BLUE RIBBON POSTER THERAPY: Simultaneous Radiobiological Response-Guided Automatic Treatment Planning and Physician Preference Quantification In High-Dose-Rate Brachytherapy of Cervical Cancer Via Inverse Deep Reinforcement Learning
Abstract
Purpose
Automatic treatment planning and physician’s plan preference quantification are both critical tasks in High-dose-rate brachytherapy (HDRBT) of cervical cancer for rapidly generating high-quality plans meeting physician’s intent. This study employs inverse deep reinforcement learning (iDRL) to simultaneously address two tasks by learning interpretable physician preferences based on radiobiological responses and using the learned preference model to guide automatic treatment planning.
Methods
The iDRL framework integrated DRL-based auto-planning with active reward learning. A planning agent trained using a DQN-based scheme iteratively adjusted organ weighting factors in an optimization engine based on observed plan to improve plan quality. Tumor control probability (TCP) and normal tissue complication probabilities (NTCPs) for bladder, rectum, sigmoid, and small bowel were computed using established radiobiological models. A logistic regression model was used to distinguish clinically approved and agent-generated plans in TCP/NTCP domain, generating plan approval probability that served as the reward function for the DRL agent. The reward model and planning agent were jointly trained.

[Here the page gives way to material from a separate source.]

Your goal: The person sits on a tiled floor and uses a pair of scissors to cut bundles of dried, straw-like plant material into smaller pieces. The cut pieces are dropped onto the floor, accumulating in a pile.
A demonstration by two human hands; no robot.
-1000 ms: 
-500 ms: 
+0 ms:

The framework was trained on 60 patients and evaluated on an independent cohort of 15 patients treated by the same physician.
Results
The iDRL framework was successfully trained. The weighting factors in the logistic regression model for TCP and NTCPs of bladder, rectum, sigmoid, and small bowel were 0.41, −0.11, −0.27, −0.30, −0.12. Odds-ratio analysis identified TCP as the dominant driver of plan acceptance and greatest sensitivity to sigmoid and rectum toxicity. On the independent test cohort, plans generated by the trained agent achieved radiobiological quality comparable to clinical plans, with TCP 0.92±0.02 (clinical: 0.93±0.01), NTCPbladder 0.05±0.01 (0.05±0.01), NTCPrectum 0.09±0.01 (0.11±0.02), NTCPsigmoid 0.10±0.03 (0.11±0.03), and NTCPbowel 0.06±0.03 (0.07±0.02).
Conclusion
The iDRL framework for HDRBT treatment planning in cervical cancer effectively bridges physician preference modeling and automatic plan generation, enabling these two tasks to be addressed simultaneously within a clinically meaningful framework.